AST macros cannot change the syntax or introduce new syntax. C preprocessor macros and AST macros are not the same. I'm starting to regret that I called it "macros".

-- 
/Jacob Carlborg
November 14, 2013
On Thursday, 14 November 2013 at 17:55:57 UTC, Walter Bright wrote:
> On 11/14/2013 9:08 AM, Meta wrote:
>> What kind of macro systems are you talking about? C-like macros? Assembly
>> macros? Lisp-like macros? It seems that Jacob's proposed system is similar to
>> none of these.
>
> See my first comment in this thread - it's an ancestor to this one.

I'm using the website forum, so I see posts in a continuous format, not a threaded view.

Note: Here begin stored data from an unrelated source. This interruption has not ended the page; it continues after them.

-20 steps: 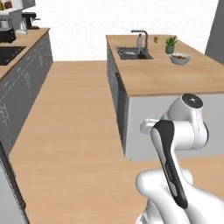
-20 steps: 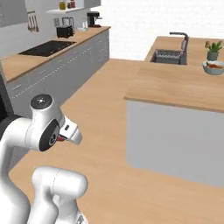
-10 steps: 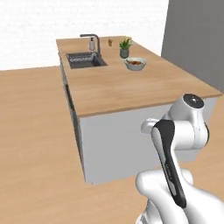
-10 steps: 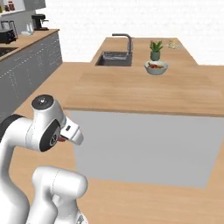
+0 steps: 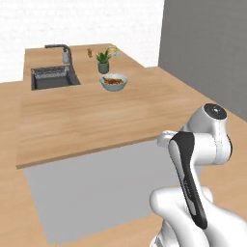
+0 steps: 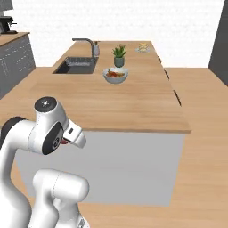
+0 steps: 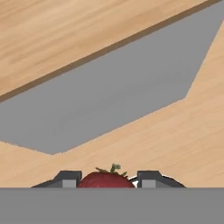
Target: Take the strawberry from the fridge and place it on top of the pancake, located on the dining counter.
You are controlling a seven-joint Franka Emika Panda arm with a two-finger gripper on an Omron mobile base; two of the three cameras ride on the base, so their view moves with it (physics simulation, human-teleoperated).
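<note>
Hand view: the strawberry (image 7: 106,179) sits clamped between the gripper (image 7: 106,180) fingers, above wood floor beside the grey end wall of the dining counter (image 5: 87,116). On that counter stand a sink (image 5: 52,77), a potted plant (image 6: 119,55) and a bowl (image 6: 115,75); what may be the pancake (image 6: 142,46) lies at the far end.

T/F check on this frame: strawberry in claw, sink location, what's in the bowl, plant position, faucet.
1. The claw holds the strawberry. True.
2. The sink is set into the dining counter. True.
3. The bowl is empty. False: it holds reddish-orange food.
4. The potted plant stands in the sink. False: it stands on the countertop, just behind the bowl.
5. A faucet stands at the sink's far edge. True.
</note>
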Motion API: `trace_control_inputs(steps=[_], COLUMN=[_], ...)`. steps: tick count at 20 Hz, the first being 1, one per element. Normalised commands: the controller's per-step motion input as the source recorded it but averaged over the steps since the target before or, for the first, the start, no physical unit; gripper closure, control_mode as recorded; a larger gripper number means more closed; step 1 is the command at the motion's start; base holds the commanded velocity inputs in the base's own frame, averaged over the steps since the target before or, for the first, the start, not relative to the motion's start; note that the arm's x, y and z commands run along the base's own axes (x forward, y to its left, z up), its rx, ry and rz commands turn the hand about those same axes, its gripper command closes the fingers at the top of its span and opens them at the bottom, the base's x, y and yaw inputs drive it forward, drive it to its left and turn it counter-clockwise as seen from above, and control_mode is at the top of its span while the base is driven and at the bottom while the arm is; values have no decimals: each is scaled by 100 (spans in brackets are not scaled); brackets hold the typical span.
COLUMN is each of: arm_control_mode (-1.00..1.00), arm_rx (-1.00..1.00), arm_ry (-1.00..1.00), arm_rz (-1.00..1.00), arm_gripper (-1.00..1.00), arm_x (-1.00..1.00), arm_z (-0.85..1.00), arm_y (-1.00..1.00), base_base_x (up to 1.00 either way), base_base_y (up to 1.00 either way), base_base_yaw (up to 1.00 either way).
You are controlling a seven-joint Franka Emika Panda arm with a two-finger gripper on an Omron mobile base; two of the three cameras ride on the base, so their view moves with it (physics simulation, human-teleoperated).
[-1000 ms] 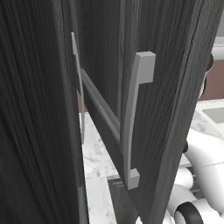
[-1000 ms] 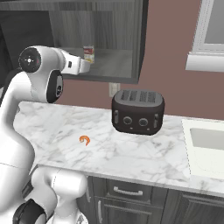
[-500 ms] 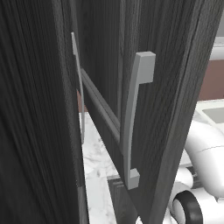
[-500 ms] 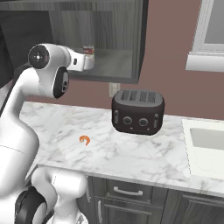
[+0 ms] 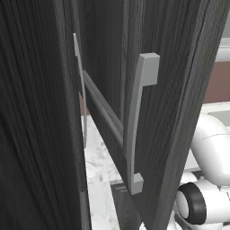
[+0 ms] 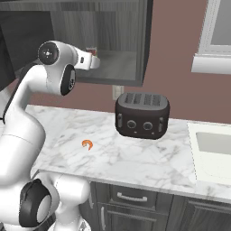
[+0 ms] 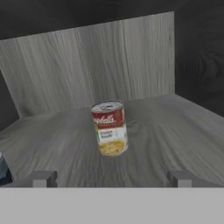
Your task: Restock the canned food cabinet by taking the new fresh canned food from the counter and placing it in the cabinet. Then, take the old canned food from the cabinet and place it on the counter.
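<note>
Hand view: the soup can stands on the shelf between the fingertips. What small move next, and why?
Probably ease straight forward: the soup can stands upright on the cabinet shelf, ahead of the open gripper and roughly centred, with both fingers short of it.

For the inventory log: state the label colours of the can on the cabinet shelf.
Red top, white and yellow below, on the can; hand view.

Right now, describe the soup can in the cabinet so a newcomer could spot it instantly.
Look into the open upper cabinet above the marble counter, left of the black toaster. On its grey wood-grain shelf stands the soup can, upright, ahead of the open tool. Its red-and-white label with a yellow picture at the bottom sets it apart from the darker object at the hand view's left edge.
</note>
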Motion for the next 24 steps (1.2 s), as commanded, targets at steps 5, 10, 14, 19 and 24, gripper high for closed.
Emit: trace_control_inputs(steps=[5,10,14,19,24], arm_control_mode=[-100,-100,-100,-100,-100], arm_rx=[0,0,0,0,0], arm_ry=[2,0,0,0,0], arm_rz=[4,3,3,2,0], arm_gripper=[-100,-100,-100,-100,-100], arm_x=[24,16,9,14,22], arm_z=[0,-1,-9,-11,-5], arm_y=[0,0,0,0,2], base_base_x=[0,0,0,0,0], base_base_y=[0,0,0,0,0], base_base_yaw=[0,0,0,0,0])
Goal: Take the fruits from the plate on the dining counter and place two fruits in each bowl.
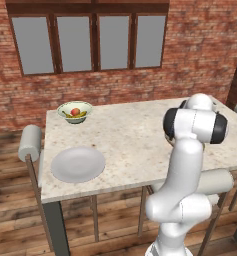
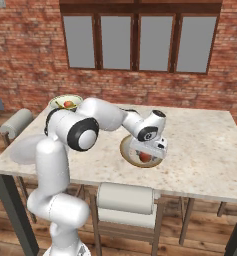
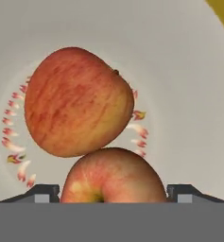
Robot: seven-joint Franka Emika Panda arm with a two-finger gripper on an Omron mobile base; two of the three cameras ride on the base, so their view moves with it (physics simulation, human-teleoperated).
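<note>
- The long dining counter (image 1: 140, 135) has a beige speckled stone top and dark grey legs, and it stands in front of a red brick wall (image 1: 200, 55) with a dark-framed window (image 1: 90, 37).
- The flat round pale grey-white plate (image 1: 78, 164) lies near the counter's front left corner in the left base view; its surface is bare.
- The pale green-white bowl with a flared rim (image 1: 75, 111) stands at the far left corner of the counter, well apart from the plate. Inside it sit a round red-orange apple (image 1: 76, 111) and a yellow banana-like piece (image 1: 79, 115).
- The shallower tan-brown bowl (image 2: 127, 150) sits near the front edge of the counter in the right base view, under the robot's hand.
- The two-finger gripper (image 2: 151, 156) hangs over this bowl, pointing down into it.
- In the hand view, two red-orange apples lie in the bowl's pale inside: a far apple (image 3: 78, 108) lies free and a near apple (image 3: 114, 176) sits between the dark fingertips (image 3: 42, 193).
- The two apples touch each other.
- The fingertips stand spread wide, one at each side of the near apple. I cannot tell whether they press on it or stand just clear.
- A ring of small red and orange marks decorates the bowl's floor around the far apple.
- A grey-padded chair (image 2: 127, 200) stands tucked at the counter's front edge, below the tan bowl.
</note>
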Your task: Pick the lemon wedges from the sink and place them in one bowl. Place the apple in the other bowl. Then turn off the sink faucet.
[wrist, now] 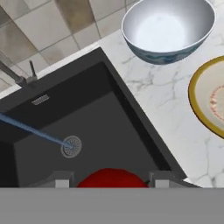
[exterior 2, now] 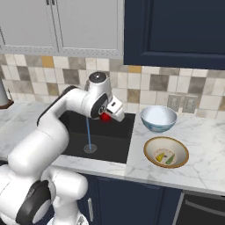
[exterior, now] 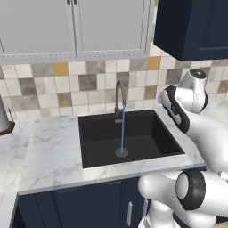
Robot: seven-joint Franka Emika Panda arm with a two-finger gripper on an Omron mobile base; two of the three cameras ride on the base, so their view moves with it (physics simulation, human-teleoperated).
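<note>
Over the sink: gripper [exterior 2: 107,115] closed on the apple [exterior 2: 105,117], red fruit between both fingers, above the black sink [exterior 2: 105,140].
Lemon wedges [exterior 2: 165,157]: both lying in the tan-rimmed bowl [exterior 2: 151,145] on the counter.
Blue bowl [exterior 2: 158,118]: just behind the tan-rimmed one.
Faucet [exterior: 119,95]: water running to the drain [exterior: 121,152].

The red apple [wrist: 114,178] sits between the end effector [wrist: 109,179] fingers at bottom centre, above the black sink [wrist: 87,131]; a pale bowl [wrist: 168,28] is upper right.
</note>
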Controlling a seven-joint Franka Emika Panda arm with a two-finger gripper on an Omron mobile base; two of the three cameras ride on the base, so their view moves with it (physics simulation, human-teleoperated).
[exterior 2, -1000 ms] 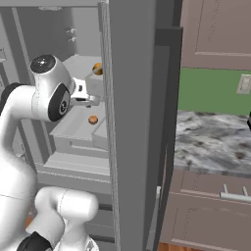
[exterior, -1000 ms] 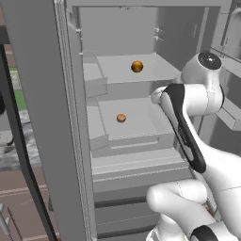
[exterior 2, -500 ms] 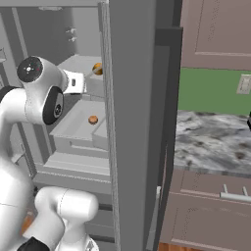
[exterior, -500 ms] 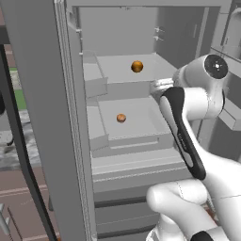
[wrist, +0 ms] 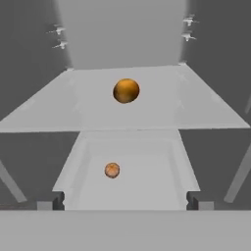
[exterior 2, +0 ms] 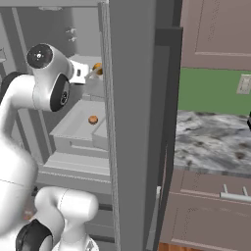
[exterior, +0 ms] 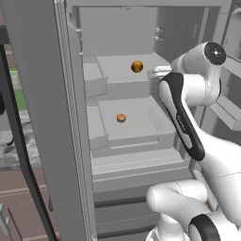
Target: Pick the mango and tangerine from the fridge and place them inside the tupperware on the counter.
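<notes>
The fridge (exterior: 117,141) stands open, its plain grey shelves lit from within. The mango (wrist: 126,90) sits near the middle of the upper shelf (wrist: 73,105), toward its back edge. The tangerine (wrist: 112,170) lies on the lower shelf (wrist: 147,181), left of centre. The gripper (wrist: 125,203) hovers at the front edge of the upper shelf, fingers spread wide, holding nothing. Right of the fridge door, the marbled counter (exterior 2: 211,144) tops taupe cabinets (exterior 2: 215,215) below a green wall (exterior 2: 208,90).
</notes>
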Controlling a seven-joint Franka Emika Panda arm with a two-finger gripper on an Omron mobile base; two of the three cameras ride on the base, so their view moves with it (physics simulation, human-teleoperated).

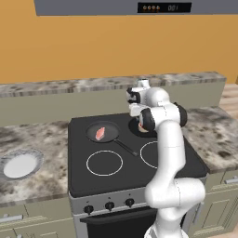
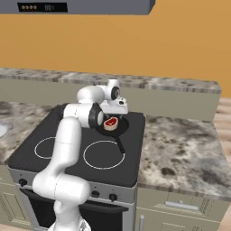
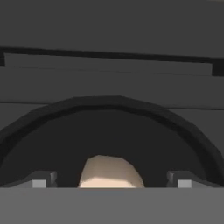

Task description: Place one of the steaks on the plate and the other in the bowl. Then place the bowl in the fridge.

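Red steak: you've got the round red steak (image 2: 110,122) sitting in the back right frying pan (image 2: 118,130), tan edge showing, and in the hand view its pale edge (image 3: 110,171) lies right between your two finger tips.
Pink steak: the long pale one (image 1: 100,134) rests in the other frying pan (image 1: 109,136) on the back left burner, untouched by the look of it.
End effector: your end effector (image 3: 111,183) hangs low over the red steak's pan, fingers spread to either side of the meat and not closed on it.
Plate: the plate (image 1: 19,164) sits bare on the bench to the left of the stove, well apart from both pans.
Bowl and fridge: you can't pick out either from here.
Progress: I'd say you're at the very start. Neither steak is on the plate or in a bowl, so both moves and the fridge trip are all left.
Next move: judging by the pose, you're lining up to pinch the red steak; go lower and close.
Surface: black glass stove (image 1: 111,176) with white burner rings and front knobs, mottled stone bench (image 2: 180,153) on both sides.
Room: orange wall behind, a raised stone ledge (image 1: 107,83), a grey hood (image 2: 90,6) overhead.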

Anyway, it seems like assembly macros are actually quite similar to Lisp macros. Again, it seems like what Jacob proposes is not really much like Lisp macros, nor C macros.
November 14, 2013
On Thursday, 14 November 2013 at 19:22:08 UTC, Meta wrote:
> On Thursday, 14 November 2013 at 17:55:57 UTC, Walter Bright wrote:
>> On 11/14/2013 9:08 AM, Meta wrote:
>>> What kind of macro systems are you talking about? C-like macros? Assembly
>>> macros? Lisp-like macros? It seems that Jacob's proposed system is similar to
>>> none of these.
>>
>> See my first comment in this thread - it's an ancestor to this one.
>
> I'm using the website forum, so I see posts in a continuous format, not a threaded view.
>
> Anyway, it seems like assembly macros are actually quite similar to Lisp macros. Again, it seems like what Jacob proposes is not really much like Lisp macros, nor C macros.

At the top of the page you should have "view mode" links which supports a threaded view.